» **EXERCISE DIRECTIONS**
Which lines below fall between the one containing "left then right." and the one containing "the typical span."? Repeat them exactly, counting both of those lines, and add nothing else.

» **DATA SECTION**
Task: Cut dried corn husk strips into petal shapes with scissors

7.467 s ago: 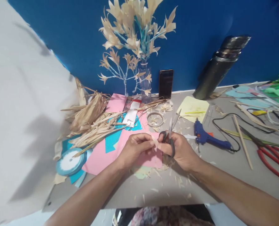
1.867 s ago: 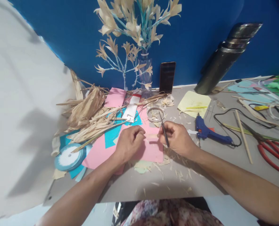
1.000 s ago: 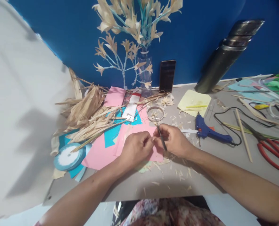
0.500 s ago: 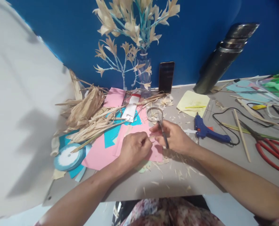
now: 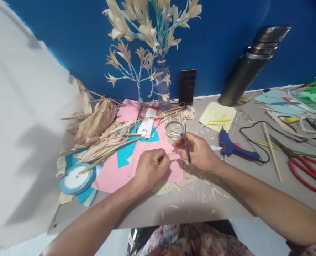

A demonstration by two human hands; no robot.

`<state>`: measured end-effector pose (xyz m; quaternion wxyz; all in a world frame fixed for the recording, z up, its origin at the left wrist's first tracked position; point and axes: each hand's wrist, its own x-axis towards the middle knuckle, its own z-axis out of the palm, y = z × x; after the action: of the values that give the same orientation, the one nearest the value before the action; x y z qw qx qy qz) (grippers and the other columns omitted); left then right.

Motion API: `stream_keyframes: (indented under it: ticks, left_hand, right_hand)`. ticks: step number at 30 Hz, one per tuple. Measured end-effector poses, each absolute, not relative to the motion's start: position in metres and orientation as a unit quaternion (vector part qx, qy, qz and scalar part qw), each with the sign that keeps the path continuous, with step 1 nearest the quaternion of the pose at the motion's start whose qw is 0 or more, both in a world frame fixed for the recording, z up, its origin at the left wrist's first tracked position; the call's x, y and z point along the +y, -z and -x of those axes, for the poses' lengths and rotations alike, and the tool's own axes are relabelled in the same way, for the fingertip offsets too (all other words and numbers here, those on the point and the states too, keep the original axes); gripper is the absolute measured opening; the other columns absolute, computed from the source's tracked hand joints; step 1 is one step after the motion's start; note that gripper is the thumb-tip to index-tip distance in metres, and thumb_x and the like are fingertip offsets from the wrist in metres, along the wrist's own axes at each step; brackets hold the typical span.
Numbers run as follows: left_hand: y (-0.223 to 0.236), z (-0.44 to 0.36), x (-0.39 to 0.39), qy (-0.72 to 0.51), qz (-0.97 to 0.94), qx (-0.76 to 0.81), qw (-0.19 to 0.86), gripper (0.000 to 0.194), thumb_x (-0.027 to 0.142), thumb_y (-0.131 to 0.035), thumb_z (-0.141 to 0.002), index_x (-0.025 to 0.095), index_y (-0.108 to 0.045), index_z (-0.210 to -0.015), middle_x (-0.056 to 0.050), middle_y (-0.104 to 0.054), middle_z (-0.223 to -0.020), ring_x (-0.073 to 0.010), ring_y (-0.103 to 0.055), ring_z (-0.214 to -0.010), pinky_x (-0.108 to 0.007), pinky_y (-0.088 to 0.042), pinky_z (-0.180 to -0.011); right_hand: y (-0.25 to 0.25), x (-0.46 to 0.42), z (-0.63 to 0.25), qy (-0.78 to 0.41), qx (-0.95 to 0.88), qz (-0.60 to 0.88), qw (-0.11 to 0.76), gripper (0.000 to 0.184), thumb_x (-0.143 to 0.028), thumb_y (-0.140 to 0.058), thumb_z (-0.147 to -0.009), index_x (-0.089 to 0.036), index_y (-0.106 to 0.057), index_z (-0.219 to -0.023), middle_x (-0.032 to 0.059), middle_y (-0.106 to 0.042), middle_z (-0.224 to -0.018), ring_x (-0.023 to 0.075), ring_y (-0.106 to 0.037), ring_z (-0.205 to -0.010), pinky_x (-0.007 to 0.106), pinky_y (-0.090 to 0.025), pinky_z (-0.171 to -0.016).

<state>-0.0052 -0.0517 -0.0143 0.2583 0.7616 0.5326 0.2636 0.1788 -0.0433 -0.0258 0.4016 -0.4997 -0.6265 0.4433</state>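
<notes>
My left hand (image 5: 151, 168) is closed in a pinch on a small pale strip of dried husk (image 5: 171, 155) above the pink paper (image 5: 112, 174). My right hand (image 5: 198, 151) is closed round small black-handled scissors (image 5: 186, 145), whose blades point away toward a clear tape ring (image 5: 174, 128). The fingertips of both hands almost meet over the strip. Pale husk clippings (image 5: 200, 193) lie scattered on the grey table (image 5: 240, 185) in front of my hands.
A heap of dried husk (image 5: 99, 129) and a blue ribbon spool (image 5: 75, 179) lie left. A blue glue gun (image 5: 234, 151), wooden stick (image 5: 272, 151) and red-handled shears (image 5: 309, 170) lie right. At the back stand a vase of husk flowers (image 5: 162, 85), a phone (image 5: 187, 87) and a dark flask (image 5: 250, 67).
The scissors, held open and upright 7.5 s ago, now lie shut along my right fingers. In the last second both hands stayed close together, shifting slightly over the pink paper.
</notes>
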Motion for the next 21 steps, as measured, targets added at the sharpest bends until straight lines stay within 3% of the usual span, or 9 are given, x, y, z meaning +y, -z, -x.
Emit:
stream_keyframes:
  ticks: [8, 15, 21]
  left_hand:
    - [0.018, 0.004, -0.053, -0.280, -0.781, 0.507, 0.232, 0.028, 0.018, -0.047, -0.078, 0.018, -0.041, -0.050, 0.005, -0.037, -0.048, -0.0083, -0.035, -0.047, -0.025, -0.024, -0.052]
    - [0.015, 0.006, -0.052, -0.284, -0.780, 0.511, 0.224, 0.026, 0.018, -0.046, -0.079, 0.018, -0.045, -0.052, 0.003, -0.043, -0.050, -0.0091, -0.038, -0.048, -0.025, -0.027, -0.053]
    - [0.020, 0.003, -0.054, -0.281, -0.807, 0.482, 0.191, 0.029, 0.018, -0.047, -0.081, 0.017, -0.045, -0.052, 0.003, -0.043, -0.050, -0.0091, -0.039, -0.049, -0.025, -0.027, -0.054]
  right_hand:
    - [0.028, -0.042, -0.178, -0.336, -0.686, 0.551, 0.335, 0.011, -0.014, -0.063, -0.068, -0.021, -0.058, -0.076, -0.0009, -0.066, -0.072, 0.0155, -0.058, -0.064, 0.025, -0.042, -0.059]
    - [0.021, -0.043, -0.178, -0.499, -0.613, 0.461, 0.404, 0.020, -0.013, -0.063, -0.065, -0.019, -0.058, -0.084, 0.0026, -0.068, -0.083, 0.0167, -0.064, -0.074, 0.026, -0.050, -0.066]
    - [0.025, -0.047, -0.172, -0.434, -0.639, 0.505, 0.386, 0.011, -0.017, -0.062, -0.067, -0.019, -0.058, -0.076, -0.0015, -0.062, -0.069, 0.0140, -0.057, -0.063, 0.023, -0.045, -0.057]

» **SOLUTION TO THE PROBLEM**
`<state>`: measured end-effector pose (xyz m; quaternion wxyz; all in a world frame fixed for the recording, z up, its origin at the left wrist's first tracked position; point and axes: each hand's wrist, its own x-axis towards the middle knuckle, its own z-axis out of the palm, y = z × x; after the action: of the values that give the same orientation, the one nearest the value before the action; x y z qw qx qy qz) (grippers and the other columns omitted); left then right.

Motion API: `stream_keyframes: (indented under it: ticks, left_hand, right_hand)`. ticks: step number at 30 Hz, one per tuple. Measured end-effector poses, each absolute, not relative to the motion's start: position in metres and orientation as a unit quaternion (vector part qx, qy, qz and scalar part qw), each with the sign that keeps the path continuous, with step 1 nearest the quaternion of the pose at the motion's start whose qw is 0 or more, both in a world frame fixed for the recording, z up, its origin at the left wrist's first tracked position; the call's x, y and z point along the +y, -z and -x of those axes, for the poses' lengths and rotations alike, and the tool's own axes are relabelled in the same way, for the fingertip offsets too (all other words and numbers here, those on the point and the states too, keep the original axes); gripper is the absolute measured opening; the other columns absolute, computed from the source's tracked hand joints; step 1 is one step after the motion's start; note that gripper is the thumb-tip to index-tip distance in metres, and thumb_x and the like are fingertip offsets from the wrist in metres, along the wrist's own axes at each step; brackets hold the typical span.

The work is done, and the output is complete.